Each year we invest in our infrastructure and
enhance our processes in order to improve our
performance on key measures like customer service
and reliability, operating efficiency, safety, and
environmental impact.
Since we live in an imperfect world, we plan
and prepare for contingencies and disasters.
We run scenarios, conduct drills, and test response
procedures. We are experienced in emergency
restorations, having won either the Edison Electric
Institute Emergency Assistance Award or Emergency
Response Award for eight consecutive years – every
year that the awards have been offered by the
association. Entergy is the only utility in the nation
to have done so.
All of this to say, our operations are well-run.
Our infrastructure is well-maintained. Our people
are talented and experienced. As a company,
Entergy is prepared. Yet we learned in 2005 that
nature has the power to test the very limits of
even the most prepared among us.
KATRINA
It began on August 23rd with a tropical depression
– the twelfth of the season – in the southeastern
Bahamas that would become Hurricane Katrina.

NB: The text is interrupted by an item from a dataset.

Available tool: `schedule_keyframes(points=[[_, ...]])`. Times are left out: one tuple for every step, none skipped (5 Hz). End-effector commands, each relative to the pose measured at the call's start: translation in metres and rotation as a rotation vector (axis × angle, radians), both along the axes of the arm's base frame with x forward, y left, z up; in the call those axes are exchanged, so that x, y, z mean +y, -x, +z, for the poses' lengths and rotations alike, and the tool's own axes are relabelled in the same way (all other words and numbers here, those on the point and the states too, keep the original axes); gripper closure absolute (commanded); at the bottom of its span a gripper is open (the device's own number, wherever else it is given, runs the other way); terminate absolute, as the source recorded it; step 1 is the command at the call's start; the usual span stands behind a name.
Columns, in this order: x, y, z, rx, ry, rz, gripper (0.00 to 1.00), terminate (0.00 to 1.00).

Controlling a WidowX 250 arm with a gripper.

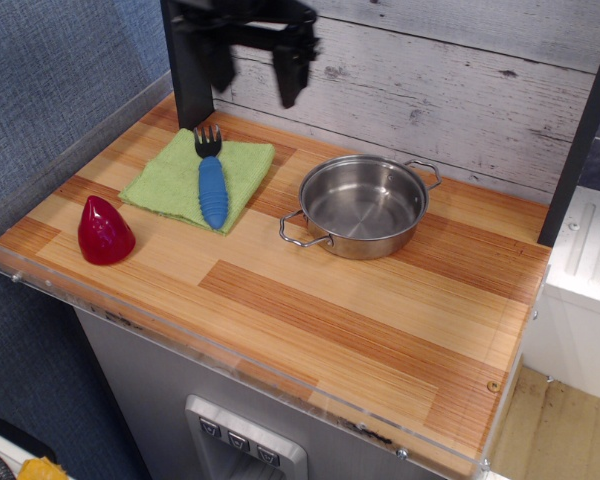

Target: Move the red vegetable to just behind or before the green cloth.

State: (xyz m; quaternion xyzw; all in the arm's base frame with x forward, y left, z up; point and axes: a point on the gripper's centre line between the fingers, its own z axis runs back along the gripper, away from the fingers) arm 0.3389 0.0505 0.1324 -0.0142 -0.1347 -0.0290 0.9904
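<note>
Jaws spread, gripper (255, 72) above steel pot (363, 205).

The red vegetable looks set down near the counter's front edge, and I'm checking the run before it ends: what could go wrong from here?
1. The red vegetable stands upright on its rounded base close to the front-left edge; a nudge might tip or roll it.
2. It sits diagonally off the green cloth, so the placement may be judged imprecise.
3. The open gripper hangs high above; coming down again, it might snag the blue-handled fork.
</note>
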Motion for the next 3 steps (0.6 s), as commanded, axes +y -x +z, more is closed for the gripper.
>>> schedule_keyframes(points=[[-0.030, -0.002, 0.018, -0.037, -0.052, -0.360, 0.00, 0.00], [-0.045, -0.010, 0.012, -0.003, -0.059, -0.465, 0.00, 0.00], [-0.045, -0.010, 0.012, -0.003, -0.059, -0.465, 0.00, 1.00]])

As the storm later crossed southern Florida in just
seven hours and gathered strength in the Gulf of
Mexico, we began pre-staging crews and supplies
to prepare for a hit on the Gulf Coast.
On Sunday morning, August 28th, Katrina reached
maximum wind speeds of more than 170 mph – a
massive Category 5 storm of unprecedented size
that threatened much of Louisiana and Mississippi
as well as surrounding states.
AUGUST 29
In the early morning, Katrina barreled ashore near
Buras, Louisiana, about 60 miles southeast of
New Orleans. It caused incredible destruction with
125 mph winds at its core and tropical storm
force winds reaching along the coast from central
Louisiana, across Mississippi and Alabama to
western Florida. Roughly 90,000 square miles were
affected by Katrina – an area approximately the size
of Great Britain. Winds caused extensive damage to
southeastern Louisiana and the Mississippi Gulf
Coast. The city of New Orleans survived the initial
hit with only moderate wind damage. Then came
the storm surge.
With the third lowest barometric pressure ever
recorded in a U.S. hurricane, Katrina brought a
massive storm surge that caused extensive flooding.
In New Orleans, the levee system that protects
the city from Lake Pontchartrain and the Mississippi
River was breached. Water from the lake drained
into the city, flooding at least 80 percent of the
greater New Orleans area, causing widespread
devastation, and rendering the city and our
headquarters offices uninhabitable. As of 4 p.m.,
990,000 Entergy customers were without power, by
far the largest number in the company’s history.